けれど、スマホの画面を見て満足そうに笑っている天城さんを見ると、不思議と悪い気はしないのも事実。そしてその笑顔をそのままに、私と視線を合わせた。
「じゃあ桜ちゃん。ともくんのこと、よろしくね。ちょっと捻くれてて直ぐに女の子誑かすけど、結構一途なところあるから」
「余計なこと言わないでくれ……」
天城さんの言葉に、智樹が鋭い視線と呆れた声を向ける。そんな叔母と甥の二人を見ていると、自然と私の頬も緩んだ。
「ふふっ、知ってます。これでも一応、躾はちゃんとしてるので、最近はマシですよ」
「なら良かった!」
「なにも良くないよ」
本当、隙あらば女の子に可愛いだのなんだのと言い出すから、私としては気が気でない。付き合いだしてからは、少しだけマシになったけど。
「じゃあ、行ってきます! 二人とも元気でね!」
そうして天城さんは、大きなバックパック一つ背負って、マンションを出て行ってしまった。
きっと旅先で、今日みたいに手段を選ばず、でも素敵な写真をたくさん撮るのだろう。
「さて。二人きりになっちゃったわけだけど。桜はどうする?」
リビングに戻りながら、智樹が問いかけてくる。これで私が帰る理由はなくなった。勿論最初の予定通り、夕飯はここで私が作ってあげるつもりだけど。
「そうね……」
それをそのまま伝えると言うのも、面白みに欠ける。それに、智樹だってそれくらいは分かった上での質問だろう。
だから、帰るか否かじゃなくて、今からなにをするか。
少しだけ悩んだ末に私が返した言葉は。
「じゃあ、少し疲れたから、一緒にお昼寝しましょうか」
「ん、そうだね」
向かう先をリビングから、智樹の部屋に変更。
もう何度も入ったことのあるその部屋のベッドに、ブレザーを脱いでから潜り込んだ。
二人で一つの布団を被って、智樹の腕に抱きつくと、身体だけじゃなくて心まで暖かくなる。
「おやすみ、桜」
「ええ。

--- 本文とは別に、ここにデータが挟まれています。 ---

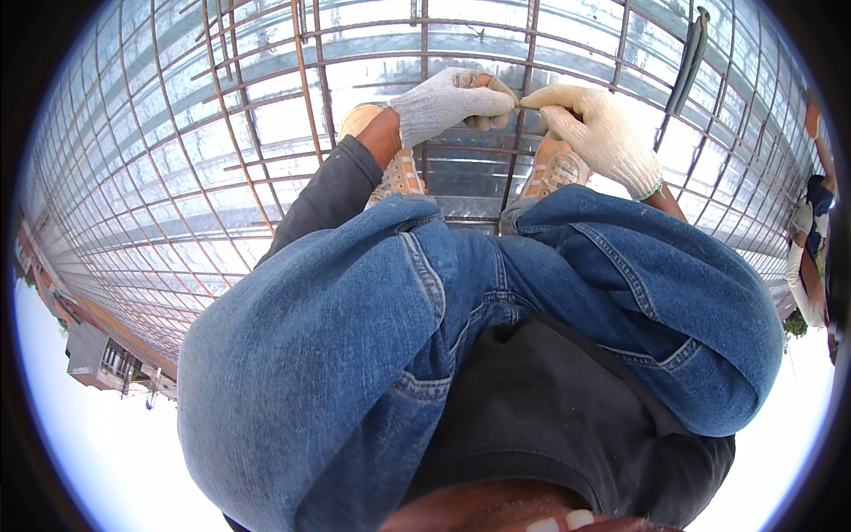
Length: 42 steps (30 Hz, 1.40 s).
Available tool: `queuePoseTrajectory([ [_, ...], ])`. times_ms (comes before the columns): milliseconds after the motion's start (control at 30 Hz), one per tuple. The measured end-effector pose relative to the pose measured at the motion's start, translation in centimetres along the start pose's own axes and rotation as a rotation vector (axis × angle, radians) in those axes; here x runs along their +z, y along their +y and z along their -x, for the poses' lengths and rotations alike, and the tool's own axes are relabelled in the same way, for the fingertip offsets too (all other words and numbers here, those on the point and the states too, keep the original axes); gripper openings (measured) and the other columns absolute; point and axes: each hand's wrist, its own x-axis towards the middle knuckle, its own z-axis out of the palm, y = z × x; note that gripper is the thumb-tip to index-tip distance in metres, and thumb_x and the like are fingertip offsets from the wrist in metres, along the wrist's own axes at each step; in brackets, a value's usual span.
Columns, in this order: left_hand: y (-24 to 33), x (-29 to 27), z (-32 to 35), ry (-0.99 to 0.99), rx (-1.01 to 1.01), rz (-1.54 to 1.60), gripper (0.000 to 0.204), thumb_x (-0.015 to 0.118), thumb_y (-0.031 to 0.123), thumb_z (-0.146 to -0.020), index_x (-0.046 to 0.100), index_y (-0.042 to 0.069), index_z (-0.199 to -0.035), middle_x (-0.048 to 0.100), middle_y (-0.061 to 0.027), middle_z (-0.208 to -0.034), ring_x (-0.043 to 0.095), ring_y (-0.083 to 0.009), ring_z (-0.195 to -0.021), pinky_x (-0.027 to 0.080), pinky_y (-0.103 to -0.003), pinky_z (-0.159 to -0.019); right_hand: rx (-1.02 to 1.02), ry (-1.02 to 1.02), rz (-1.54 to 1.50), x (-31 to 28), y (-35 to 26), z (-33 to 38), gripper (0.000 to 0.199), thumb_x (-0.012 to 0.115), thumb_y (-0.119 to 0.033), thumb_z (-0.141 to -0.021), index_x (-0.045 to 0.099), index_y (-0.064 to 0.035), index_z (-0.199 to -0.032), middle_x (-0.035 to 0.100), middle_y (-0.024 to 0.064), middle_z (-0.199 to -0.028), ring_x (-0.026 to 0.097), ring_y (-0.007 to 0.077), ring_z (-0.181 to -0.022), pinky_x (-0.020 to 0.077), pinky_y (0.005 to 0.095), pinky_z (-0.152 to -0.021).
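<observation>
My left hand (pixel 450 106), in a pale grey knit work glove, has its fingers curled in a pinch above the steel rebar grid (pixel 428 43). From the right comes my right hand (pixel 603 133), in a cream knit glove with a green-edged cuff, thumb and forefinger pressed together. The fingertips of both hands meet beside a rebar crossing. Whatever they pinch is too small or too hidden to make out. Below the hands are my tan shoes (pixel 554 168), one on each side, and between them lies ribbed shiny metal sheeting (pixel 465 182).
A long dark grey object (pixel 688 66) lies across the bars at the upper right. Another person (pixel 808 239) shows at the far right edge. The grid spreads over metal decking far to the left, with a grey building (pixel 97 356) beyond. My bent knees in blue jeans (pixel 337 328) fill the lower middle.
</observation>
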Motion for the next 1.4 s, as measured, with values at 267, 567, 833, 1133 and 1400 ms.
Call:
queuePoseTrajectory([
  [267,-0.2,0.5,0.2,-0.072,-0.047,-0.072,0.034,0.076,0.036,-0.107,0.083,0.007,-0.124,0.080,-0.0074,-0.101,0.074,-0.0135,-0.092,0.059,-0.033,-0.083,-0.009,-0.116,0.151,-0.7,-1.0,0.8,0.031,0.065,-0.023,-0.111,0.081,-0.0082,-0.133,0.084,0.0163,-0.113,0.080,0.0260,-0.095,0.0644,0.0395,-0.088],
  [567,1.5,3.1,-0.9,0.343,0.458,-1.112,0.025,0.081,0.034,-0.097,0.085,0.019,-0.117,0.082,-0.0056,-0.112,0.075,-0.0234,-0.108,0.054,-0.045,-0.102,-0.011,0.139,0.220,2.1,-0.4,1.3,0.035,0.068,-0.025,-0.109,0.079,-0.0070,-0.137,0.083,0.0183,-0.120,0.082,0.0322,-0.104,0.0648,0.0438,-0.095],
  [833,-0.5,2.0,0.0,0.665,0.556,-1.163,0.036,0.085,0.032,-0.092,0.081,0.019,-0.124,0.079,-0.0037,-0.124,0.072,-0.0268,-0.118,0.049,-0.048,-0.108,-0.108,0.163,0.520,4.5,2.2,-0.4,0.027,0.065,-0.013,-0.106,0.072,-0.0035,-0.131,0.078,0.0181,-0.094,0.080,0.0343,-0.085,0.0648,0.0484,-0.075],
  [1133,-1.8,1.4,0.4,0.669,0.518,-1.118,0.026,0.083,0.028,-0.094,0.084,0.017,-0.118,0.082,-0.0036,-0.120,0.073,-0.0267,-0.117,0.048,-0.047,-0.107,-0.080,0.003,0.646,4.2,0.0,-0.7,0.030,0.069,-0.012,-0.103,0.071,-0.0043,-0.133,0.079,0.0186,-0.096,0.081,0.0347,-0.089,0.0656,0.0469,-0.074],
  [1400,-1.1,1.4,0.7,0.642,0.498,-1.092,0.025,0.082,0.028,-0.095,0.084,0.016,-0.116,0.082,-0.0043,-0.117,0.073,-0.0274,-0.115,0.048,-0.048,-0.106,-0.265,0.068,0.745,4.2,-0.8,-0.7,0.019,0.071,-0.011,-0.099,0.072,-0.0031,-0.116,0.077,0.0184,-0.088,0.081,0.0369,-0.083,0.0649,0.0490,-0.068],
])
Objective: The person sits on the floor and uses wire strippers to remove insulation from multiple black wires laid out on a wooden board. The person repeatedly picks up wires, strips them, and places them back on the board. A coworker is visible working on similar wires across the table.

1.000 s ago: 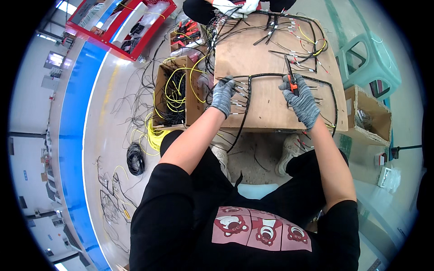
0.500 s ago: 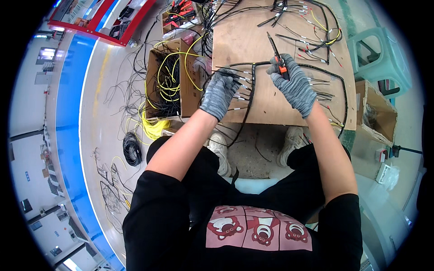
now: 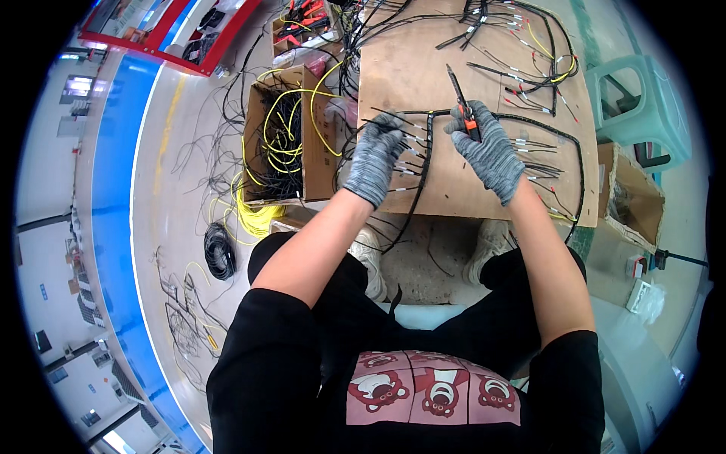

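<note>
Pliers (image 3: 463, 102) with orange handles are sitting clenched in my right hand (image 3: 488, 151), nose pointing away from me over the plywood board (image 3: 408, 68). I'm pinching the black wire harness (image 3: 426, 144) with my gloved left hand (image 3: 374, 155), fingers closing on its branch wires just left of the pliers. I judge I'm dressing or trimming the harness branches; next I'd be needing to bring the pliers' tip onto one wire end. Further left, a cardboard box (image 3: 321, 163) of yellow wires is standing.
</note>
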`<state>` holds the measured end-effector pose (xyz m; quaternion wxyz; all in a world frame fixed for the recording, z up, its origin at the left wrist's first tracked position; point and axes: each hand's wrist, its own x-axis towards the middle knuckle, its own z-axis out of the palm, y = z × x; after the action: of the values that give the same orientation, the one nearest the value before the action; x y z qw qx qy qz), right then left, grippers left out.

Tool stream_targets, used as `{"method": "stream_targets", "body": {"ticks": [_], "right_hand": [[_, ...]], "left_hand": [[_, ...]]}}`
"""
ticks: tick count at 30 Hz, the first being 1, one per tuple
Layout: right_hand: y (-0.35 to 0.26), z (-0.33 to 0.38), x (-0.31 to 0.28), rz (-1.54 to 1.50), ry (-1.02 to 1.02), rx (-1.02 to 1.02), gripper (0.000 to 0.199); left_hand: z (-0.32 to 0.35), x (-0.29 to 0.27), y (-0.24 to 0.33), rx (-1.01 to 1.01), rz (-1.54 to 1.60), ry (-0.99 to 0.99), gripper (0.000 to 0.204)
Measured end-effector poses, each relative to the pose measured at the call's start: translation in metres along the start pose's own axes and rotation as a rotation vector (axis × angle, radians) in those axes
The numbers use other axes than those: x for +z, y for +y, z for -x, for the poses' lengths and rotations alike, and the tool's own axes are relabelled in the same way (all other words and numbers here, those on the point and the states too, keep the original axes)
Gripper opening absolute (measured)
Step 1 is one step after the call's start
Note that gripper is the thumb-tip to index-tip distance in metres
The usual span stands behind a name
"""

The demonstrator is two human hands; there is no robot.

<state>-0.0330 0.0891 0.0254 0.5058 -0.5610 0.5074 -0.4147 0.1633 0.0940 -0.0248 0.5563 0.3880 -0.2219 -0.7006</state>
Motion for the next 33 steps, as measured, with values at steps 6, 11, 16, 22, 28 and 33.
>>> {"method": "stream_targets", "body": {"ticks": [6, 11, 16, 22, 28, 33], "right_hand": [[0.02, 0.002, -0.008, 0.089, 0.029, -0.011, 0.031], [0.021, 0.007, -0.012, 0.127, 0.028, 0.007, 0.033], [0.015, 0.007, -0.01, 0.067, 0.004, 0.001, 0.031], [0.007, 0.01, -0.014, -0.006, -0.007, 0.039, 0.03], [0.006, 0.011, -0.017, -0.019, -0.012, 0.069, 0.03], [0.003, 0.012, -0.016, -0.009, -0.018, 0.065, 0.029]], "left_hand": [[-0.012, -0.024, 0.025, -0.14, -0.136, 0.091, 0.019], [-0.018, -0.039, 0.033, -0.159, -0.533, 0.066, 0.017], [-0.028, -0.069, 0.024, -0.142, -0.667, 0.008, 0.017], [-0.019, -0.062, 0.028, -0.254, -0.71, 0.088, 0.016], [-0.029, -0.085, 0.015, -0.142, -0.963, 0.097, 0.012], [-0.033, -0.106, 0.01, -0.12, -1.131, 0.034, 0.012]]}}
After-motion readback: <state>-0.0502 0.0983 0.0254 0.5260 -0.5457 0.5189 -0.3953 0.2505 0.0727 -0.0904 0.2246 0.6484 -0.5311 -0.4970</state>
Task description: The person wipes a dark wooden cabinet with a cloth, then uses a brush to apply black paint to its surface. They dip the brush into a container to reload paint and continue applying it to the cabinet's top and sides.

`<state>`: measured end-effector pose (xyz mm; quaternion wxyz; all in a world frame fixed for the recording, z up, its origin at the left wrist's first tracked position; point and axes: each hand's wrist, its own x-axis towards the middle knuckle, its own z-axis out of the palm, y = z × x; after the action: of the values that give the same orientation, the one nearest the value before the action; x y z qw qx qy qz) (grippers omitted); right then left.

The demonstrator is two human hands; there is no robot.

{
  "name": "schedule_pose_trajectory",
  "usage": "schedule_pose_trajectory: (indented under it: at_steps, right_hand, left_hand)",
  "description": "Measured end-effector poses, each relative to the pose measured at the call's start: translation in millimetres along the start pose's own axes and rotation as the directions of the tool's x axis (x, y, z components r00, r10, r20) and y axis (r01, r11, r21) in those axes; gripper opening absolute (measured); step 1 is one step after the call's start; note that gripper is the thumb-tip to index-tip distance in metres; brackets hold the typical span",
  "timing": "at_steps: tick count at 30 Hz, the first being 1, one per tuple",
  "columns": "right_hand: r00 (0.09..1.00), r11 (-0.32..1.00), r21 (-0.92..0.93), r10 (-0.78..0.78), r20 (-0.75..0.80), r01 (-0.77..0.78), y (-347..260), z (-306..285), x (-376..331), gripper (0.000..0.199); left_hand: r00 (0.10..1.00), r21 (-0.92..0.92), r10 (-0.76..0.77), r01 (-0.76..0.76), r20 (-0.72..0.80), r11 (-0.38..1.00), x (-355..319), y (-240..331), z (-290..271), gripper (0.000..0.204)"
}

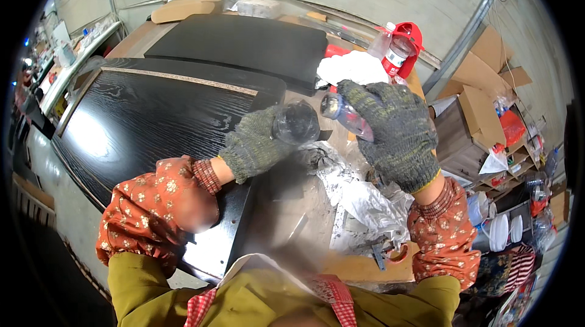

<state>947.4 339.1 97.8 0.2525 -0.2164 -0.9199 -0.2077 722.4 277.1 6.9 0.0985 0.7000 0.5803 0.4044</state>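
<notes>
My left hand [255,143], in a grey-green knitted glove, is closed around a clear round cup-like container [297,123] with something dark in it. To its right, my right hand [397,132], gloved alike, grips a clear plastic bottle [346,115], its neck tilted toward the container. The two vessels are a small gap apart. Beneath my left forearm lies a glossy black wood-grain panel [164,113] with a bare chipboard strip [180,79] along its far side. Below the right hand sits a crumpled, dirt-smudged white sheet [359,196].
A second black panel [237,43] lies behind the first. Beyond my right hand are a white cloth [353,68], bottles [397,54] and a red cap [416,39]. Scissors [397,255] rest at the near table edge. Cardboard boxes [481,107] and a cluttered shelf stand right.
</notes>
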Motion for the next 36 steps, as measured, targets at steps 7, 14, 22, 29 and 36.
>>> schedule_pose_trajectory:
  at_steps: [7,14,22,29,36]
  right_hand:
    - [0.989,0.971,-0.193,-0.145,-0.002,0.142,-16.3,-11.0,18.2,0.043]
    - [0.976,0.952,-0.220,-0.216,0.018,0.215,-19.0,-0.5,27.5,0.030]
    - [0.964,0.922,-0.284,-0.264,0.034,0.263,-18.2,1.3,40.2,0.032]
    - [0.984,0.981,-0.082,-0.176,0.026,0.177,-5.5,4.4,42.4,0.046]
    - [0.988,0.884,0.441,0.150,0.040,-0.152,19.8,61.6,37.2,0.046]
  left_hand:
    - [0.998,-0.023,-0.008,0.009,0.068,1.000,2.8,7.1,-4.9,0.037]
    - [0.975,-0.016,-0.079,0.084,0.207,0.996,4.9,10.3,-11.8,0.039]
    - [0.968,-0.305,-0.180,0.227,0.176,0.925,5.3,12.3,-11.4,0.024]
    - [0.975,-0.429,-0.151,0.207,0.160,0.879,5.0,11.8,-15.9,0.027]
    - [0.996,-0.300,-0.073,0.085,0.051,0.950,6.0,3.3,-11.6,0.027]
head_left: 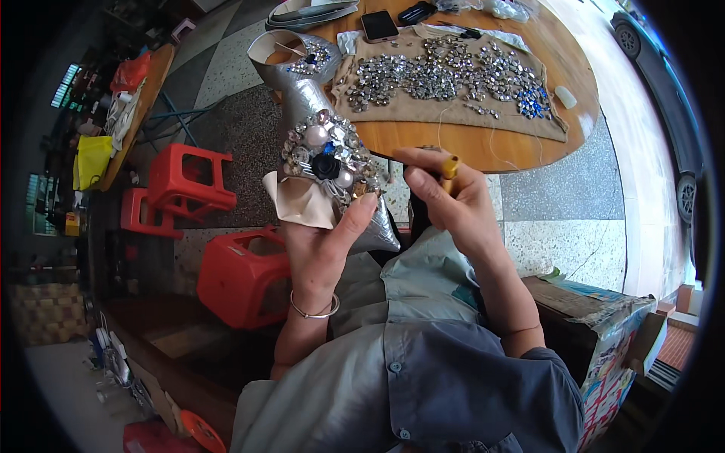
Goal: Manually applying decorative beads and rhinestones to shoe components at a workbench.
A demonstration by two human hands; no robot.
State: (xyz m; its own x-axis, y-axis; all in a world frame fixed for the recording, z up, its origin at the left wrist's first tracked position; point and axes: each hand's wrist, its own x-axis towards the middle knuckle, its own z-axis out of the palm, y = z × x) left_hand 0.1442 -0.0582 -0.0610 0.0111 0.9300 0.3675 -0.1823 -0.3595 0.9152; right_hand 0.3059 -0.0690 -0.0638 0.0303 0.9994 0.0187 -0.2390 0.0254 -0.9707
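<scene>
Left hand grips a jewelled silver shoe piece; right hand waits just to its right with a tool.

Left to right: three red stools [243, 279]; the left hand [321, 245], grasping one silver shoe piece [325, 155] above the lap, thumb on its beaded front, other fingers hidden. Its long axis runs from far left to its pointed toe, nearer the body and rightward. Whether the beaded silver part behind belongs to it, I cannot tell. One phone [379, 26] lies beyond. The right hand [459, 198], left of which the piece lies, pinches one yellow-handled tool [450, 167]; contact with the beads is unclear. The left hand is nearer, touching. Past them, one cloth [408, 113] bears uncountable stones [442, 72]; one white oval object [565, 97] sits rightmost.
</scene>
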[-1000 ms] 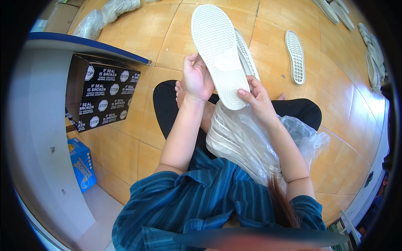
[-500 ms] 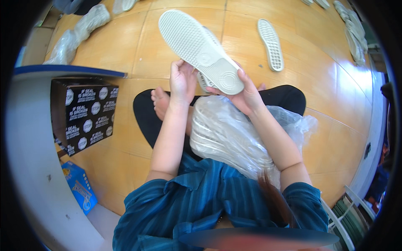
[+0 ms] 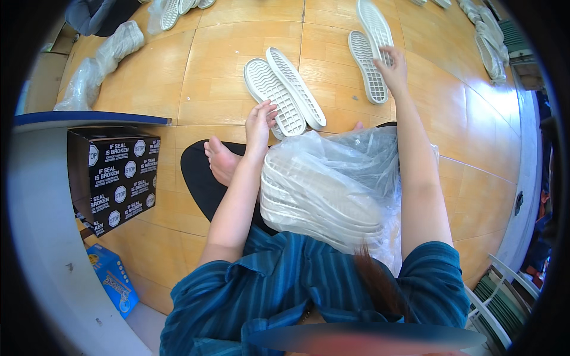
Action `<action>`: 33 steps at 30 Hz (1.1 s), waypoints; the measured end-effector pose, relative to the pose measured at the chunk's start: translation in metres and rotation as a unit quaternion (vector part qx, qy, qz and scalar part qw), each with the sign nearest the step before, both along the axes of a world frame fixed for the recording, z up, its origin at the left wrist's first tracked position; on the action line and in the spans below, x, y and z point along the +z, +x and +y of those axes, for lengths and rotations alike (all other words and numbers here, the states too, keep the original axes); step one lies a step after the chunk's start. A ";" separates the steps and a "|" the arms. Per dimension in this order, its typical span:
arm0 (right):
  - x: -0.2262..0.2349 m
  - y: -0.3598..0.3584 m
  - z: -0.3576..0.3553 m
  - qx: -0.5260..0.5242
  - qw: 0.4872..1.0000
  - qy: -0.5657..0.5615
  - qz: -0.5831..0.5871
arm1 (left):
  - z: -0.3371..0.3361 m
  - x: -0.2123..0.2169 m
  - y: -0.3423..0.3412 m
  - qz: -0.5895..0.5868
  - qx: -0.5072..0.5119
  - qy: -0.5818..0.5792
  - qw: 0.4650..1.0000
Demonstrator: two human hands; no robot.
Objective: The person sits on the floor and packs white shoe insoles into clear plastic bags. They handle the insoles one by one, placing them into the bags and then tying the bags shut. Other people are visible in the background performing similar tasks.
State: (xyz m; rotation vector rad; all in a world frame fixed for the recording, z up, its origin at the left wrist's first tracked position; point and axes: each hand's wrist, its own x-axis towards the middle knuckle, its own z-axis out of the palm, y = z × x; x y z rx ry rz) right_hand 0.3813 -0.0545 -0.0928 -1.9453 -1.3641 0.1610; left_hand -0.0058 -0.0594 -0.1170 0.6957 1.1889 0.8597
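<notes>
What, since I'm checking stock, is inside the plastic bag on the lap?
White shoe soles, packed together, show through the plastic bag; its creases blur them, and those deeper inside are hidden, so I cannot count them.

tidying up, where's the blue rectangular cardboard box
The box is lower left in the head view, below the black, white-printed cardboard box, beside the white panel.

Our bare left hand [image 3: 259,126] curls beside white grid-patterned shoe soles [image 3: 298,90]; our bare right hand [image 3: 393,70] is at another white sole [image 3: 374,25]. A clear plastic bag [image 3: 320,178] rests on our black trousers [image 3: 197,175].
</notes>
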 end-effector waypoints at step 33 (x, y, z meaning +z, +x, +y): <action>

おやすみなさい」
どちらからともなく、短く唇を触れ合わせてから目を閉じる。
自分で思っていた以上に疲れていたのか、あっという間に睡魔が襲って来たので、抗うことなくそれに身を委ねる。
確かに疲れてしまったし、変な写真もいっぱい撮られたけど。今日、天城さんに会えて良かった。
次に会った時は、あの人の撮った写真をたくさん見せてもらおう。